I only met Kingston a few times, but the memories remain vivid. I drove him home once on a warm August night in 2011 from an event in the San Fernando Valley over to the Hoover Intergenerational Care Center. Driving on the 110 below Downtown’s illuminated skyscrapers he told me story after story. I wish I would have recorded the conversation. Most of all I remember he talked about how much he loved Los Angeles, his friendship with Mike Davis and what he believed in.

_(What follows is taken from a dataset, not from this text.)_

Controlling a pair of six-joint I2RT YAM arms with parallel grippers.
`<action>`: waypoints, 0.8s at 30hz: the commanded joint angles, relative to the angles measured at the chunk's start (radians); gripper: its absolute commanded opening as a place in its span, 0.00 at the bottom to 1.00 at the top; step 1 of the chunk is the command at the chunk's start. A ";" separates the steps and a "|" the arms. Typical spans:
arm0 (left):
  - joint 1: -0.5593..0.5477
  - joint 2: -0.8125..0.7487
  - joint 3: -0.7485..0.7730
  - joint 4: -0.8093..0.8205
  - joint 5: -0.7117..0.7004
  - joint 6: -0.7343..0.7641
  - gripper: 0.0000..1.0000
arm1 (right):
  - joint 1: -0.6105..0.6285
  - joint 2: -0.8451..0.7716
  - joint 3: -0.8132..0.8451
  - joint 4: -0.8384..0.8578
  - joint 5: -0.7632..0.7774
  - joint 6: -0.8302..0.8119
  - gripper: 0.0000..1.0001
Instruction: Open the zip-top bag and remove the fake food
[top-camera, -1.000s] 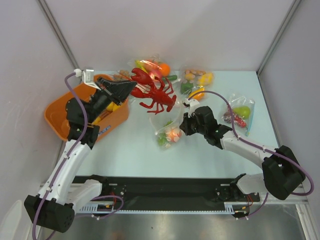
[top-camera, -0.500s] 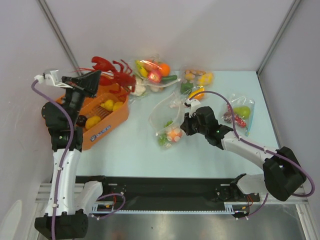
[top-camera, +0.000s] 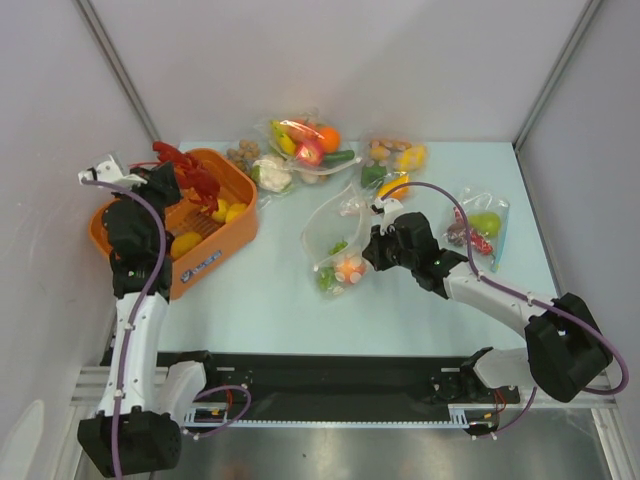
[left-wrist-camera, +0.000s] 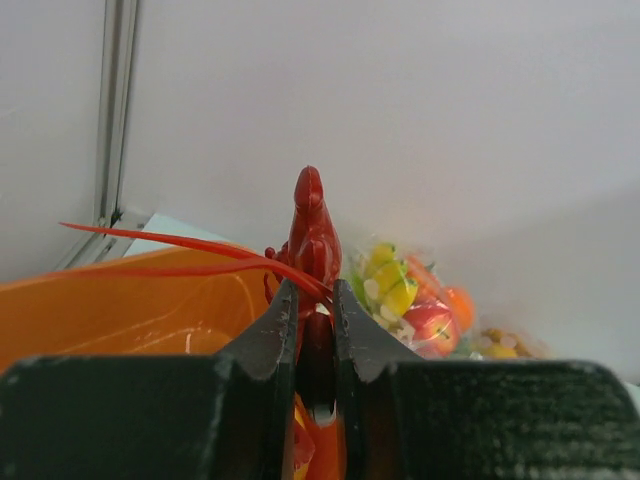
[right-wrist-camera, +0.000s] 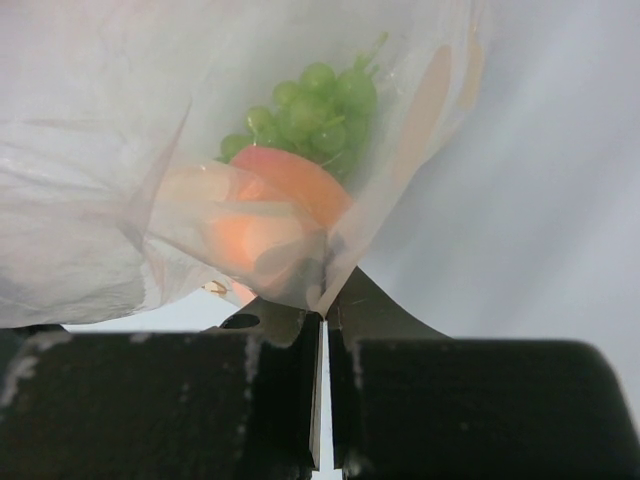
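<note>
My left gripper (top-camera: 172, 185) is shut on the red lobster (top-camera: 190, 178) and holds it over the orange basket (top-camera: 222, 243); in the left wrist view the lobster (left-wrist-camera: 312, 235) sticks up between the fingers. The clear zip-top bag (top-camera: 338, 235) lies mid-table with a pink-orange peach (top-camera: 349, 267) and a green grape bunch (top-camera: 327, 281) inside. My right gripper (top-camera: 372, 248) is shut on the bag's edge. In the right wrist view the bag (right-wrist-camera: 150, 150) fills the frame, with grapes (right-wrist-camera: 318, 110) and peach (right-wrist-camera: 285, 195) behind the plastic.
The basket holds yellow toy pieces (top-camera: 228, 210). Other bags of toy fruit lie at the back: one with an orange (top-camera: 318, 142), one with yellow pieces (top-camera: 398, 160), and a blue-edged bag with a green pear (top-camera: 484, 224) at the right.
My left arm has swung left with the lobster, from beside the bag to over the orange basket, and lowered it. The right gripper has stayed on the bag.
</note>
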 joint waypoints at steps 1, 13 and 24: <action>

One of the statements Kingston shared with Lynell George really summarizes the spirit of his work: “Law enforcement is not all that it’s cracked up to be in terms of any remedy,” Kingston told George, “and that’s where community organizing becomes an important variable that has rarely been supported. I think that it hasn’t been supported because it’s subversive. Politicians want to control you. Educators want to control you. It’s turf. It means a collective effort. Not just law and order. Not just the church. We have to really come together and implement a plan of action.” 

For Levi Kingston — similar to Horace Tapscott, another iconic Angeleno — the plan of action is intergenerational and community based. People are catching on to the power of community organizing that Kingston describes above because in recent years dozens of nonprofit organizations across Los Angeles have emerged comprised of young activists. Groups like Community Coalition and leaders like the late great Nipsey Hussle have embodied the cooperation and self determination that Kingston stood for. 

Kingston is survived by his son Ian Kingston and close colleagues of his like Adrienne Marks continue his work. Marks speaks for us all when she says: “Levi, thank you for sharing and being such a great mentor!! You’ll be missed but we’ll carry on!!”